ASSIGNED TASK:
Write out exactly the lines of the entries below from the one holding "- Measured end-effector" to the one holding "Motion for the", inclusive, and leave out all other lines.

[Recorded data]
((
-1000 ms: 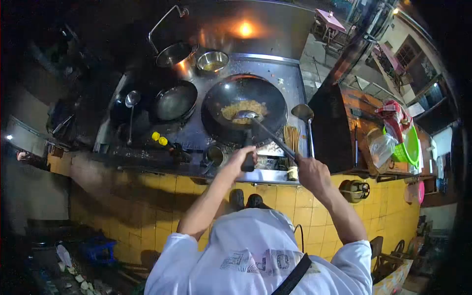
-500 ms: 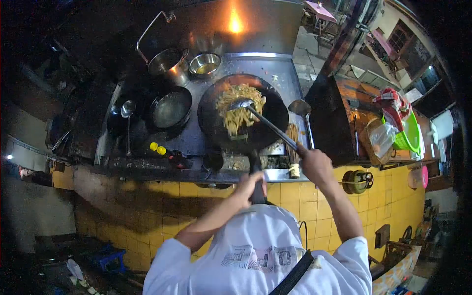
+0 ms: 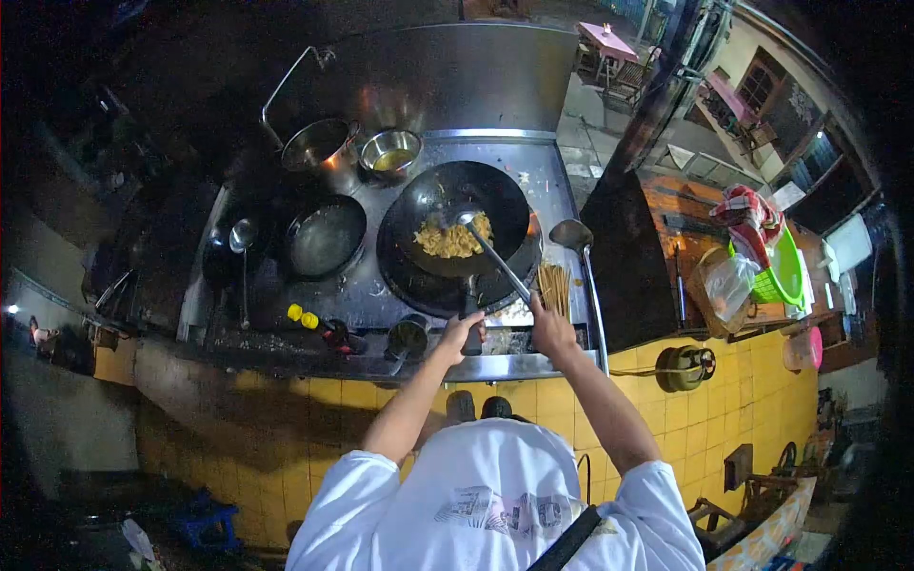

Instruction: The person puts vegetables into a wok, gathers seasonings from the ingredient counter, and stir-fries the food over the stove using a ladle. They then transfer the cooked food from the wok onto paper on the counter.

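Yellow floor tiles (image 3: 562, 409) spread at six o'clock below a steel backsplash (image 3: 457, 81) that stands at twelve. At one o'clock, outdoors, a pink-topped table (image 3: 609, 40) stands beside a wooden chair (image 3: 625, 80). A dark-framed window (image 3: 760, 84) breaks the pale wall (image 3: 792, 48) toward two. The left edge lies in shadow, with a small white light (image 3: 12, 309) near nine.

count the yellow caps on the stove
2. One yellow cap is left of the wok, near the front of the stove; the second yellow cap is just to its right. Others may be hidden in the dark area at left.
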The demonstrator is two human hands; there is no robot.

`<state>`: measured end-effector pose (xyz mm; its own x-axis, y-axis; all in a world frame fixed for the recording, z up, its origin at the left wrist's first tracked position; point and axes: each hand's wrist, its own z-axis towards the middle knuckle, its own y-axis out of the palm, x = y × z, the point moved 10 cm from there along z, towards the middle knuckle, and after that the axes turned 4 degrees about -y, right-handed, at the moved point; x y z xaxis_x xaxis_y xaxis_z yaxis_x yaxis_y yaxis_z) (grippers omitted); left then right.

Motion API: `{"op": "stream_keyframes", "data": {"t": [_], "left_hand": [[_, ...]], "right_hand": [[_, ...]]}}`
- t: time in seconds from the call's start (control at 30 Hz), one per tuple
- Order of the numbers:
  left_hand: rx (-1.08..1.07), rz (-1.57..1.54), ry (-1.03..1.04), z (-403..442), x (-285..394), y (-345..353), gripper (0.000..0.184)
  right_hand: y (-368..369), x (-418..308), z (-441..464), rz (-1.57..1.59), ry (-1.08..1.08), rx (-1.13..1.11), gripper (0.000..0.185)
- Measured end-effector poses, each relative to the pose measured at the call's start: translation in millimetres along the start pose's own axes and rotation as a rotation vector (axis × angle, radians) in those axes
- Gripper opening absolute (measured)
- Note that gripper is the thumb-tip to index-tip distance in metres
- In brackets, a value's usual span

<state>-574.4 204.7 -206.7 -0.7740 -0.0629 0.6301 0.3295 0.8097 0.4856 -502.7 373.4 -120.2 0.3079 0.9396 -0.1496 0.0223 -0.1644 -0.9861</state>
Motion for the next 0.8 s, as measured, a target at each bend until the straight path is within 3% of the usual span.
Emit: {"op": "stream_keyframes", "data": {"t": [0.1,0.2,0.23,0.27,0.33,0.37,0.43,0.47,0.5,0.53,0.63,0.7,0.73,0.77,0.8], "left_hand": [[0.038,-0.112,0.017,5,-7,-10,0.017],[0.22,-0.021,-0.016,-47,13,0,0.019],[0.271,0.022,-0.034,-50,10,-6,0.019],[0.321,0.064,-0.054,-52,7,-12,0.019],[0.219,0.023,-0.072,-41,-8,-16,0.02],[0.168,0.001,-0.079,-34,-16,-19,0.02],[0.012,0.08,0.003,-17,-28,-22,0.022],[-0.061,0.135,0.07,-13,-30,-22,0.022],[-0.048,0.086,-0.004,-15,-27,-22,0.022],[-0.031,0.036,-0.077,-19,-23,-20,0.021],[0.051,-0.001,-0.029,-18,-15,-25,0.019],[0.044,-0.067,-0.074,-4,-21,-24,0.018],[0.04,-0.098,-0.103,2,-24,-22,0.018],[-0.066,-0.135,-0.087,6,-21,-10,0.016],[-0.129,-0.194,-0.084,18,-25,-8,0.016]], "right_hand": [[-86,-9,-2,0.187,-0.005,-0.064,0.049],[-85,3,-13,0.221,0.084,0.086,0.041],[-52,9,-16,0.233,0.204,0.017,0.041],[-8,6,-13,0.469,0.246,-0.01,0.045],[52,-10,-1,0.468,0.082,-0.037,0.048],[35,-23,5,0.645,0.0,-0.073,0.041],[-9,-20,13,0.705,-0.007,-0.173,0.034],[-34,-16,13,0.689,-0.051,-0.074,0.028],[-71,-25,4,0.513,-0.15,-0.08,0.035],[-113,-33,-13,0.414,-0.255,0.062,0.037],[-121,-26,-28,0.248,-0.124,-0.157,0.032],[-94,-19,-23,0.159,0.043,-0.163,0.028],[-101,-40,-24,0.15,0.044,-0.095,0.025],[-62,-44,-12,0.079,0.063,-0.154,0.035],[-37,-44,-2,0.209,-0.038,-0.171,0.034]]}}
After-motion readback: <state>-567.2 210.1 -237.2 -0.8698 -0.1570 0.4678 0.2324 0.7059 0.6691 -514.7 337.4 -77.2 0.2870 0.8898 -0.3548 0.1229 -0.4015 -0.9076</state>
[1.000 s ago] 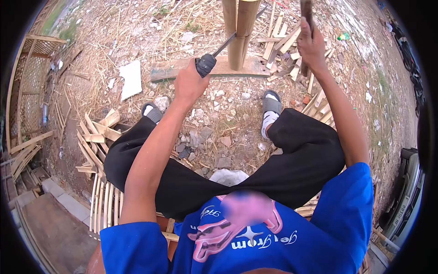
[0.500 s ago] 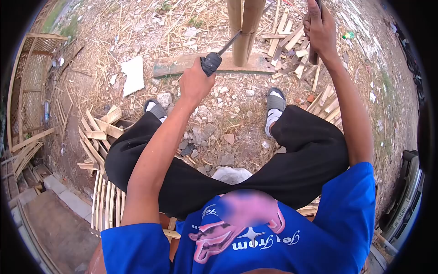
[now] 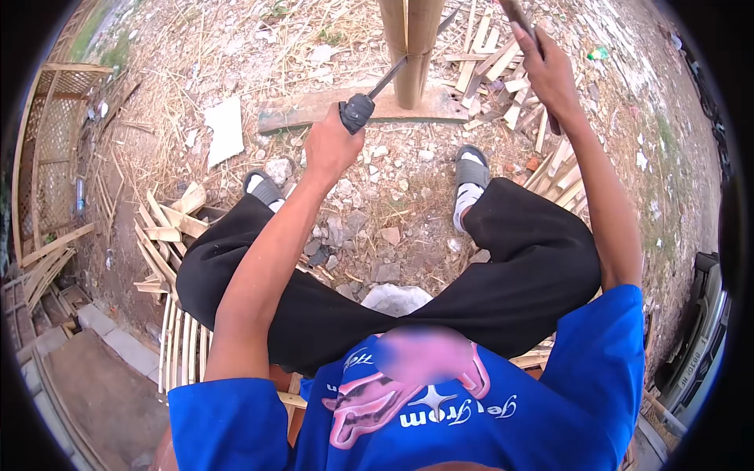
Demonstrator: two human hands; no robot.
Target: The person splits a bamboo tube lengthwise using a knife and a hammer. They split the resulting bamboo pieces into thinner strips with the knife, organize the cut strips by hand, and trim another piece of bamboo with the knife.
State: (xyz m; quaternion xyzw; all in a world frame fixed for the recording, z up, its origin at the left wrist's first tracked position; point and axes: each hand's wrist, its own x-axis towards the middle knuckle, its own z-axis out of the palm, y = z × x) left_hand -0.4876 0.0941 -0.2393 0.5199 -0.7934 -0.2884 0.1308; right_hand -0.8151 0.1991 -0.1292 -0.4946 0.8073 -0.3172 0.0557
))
RESULT OF THIS EXERCISE:
- Measured end-effector poses, each relative to the pose measured at the call's start: translation in millimetres along the start pose's own axes and rotation as a rotation vector (axis × angle, radians) in those axes
- Gripper opening absolute (measured)
- Note that gripper is the thumb-tip to index-tip distance in metres
- In brackets, a value's usual span

<state>-574.4 204.7 -206.7 -0.7740 -0.0629 0.6301 0.3295 0.8097 0.4856 -502.7 373.4 -120.2 0.3079 0.9396 -0.1496 0.0223 -0.1644 -0.9861</state>
Motion for the next 0.8 s, as measured, a target at each bend until the straight path is within 3% of the usual span.

Work on this exercise is complete.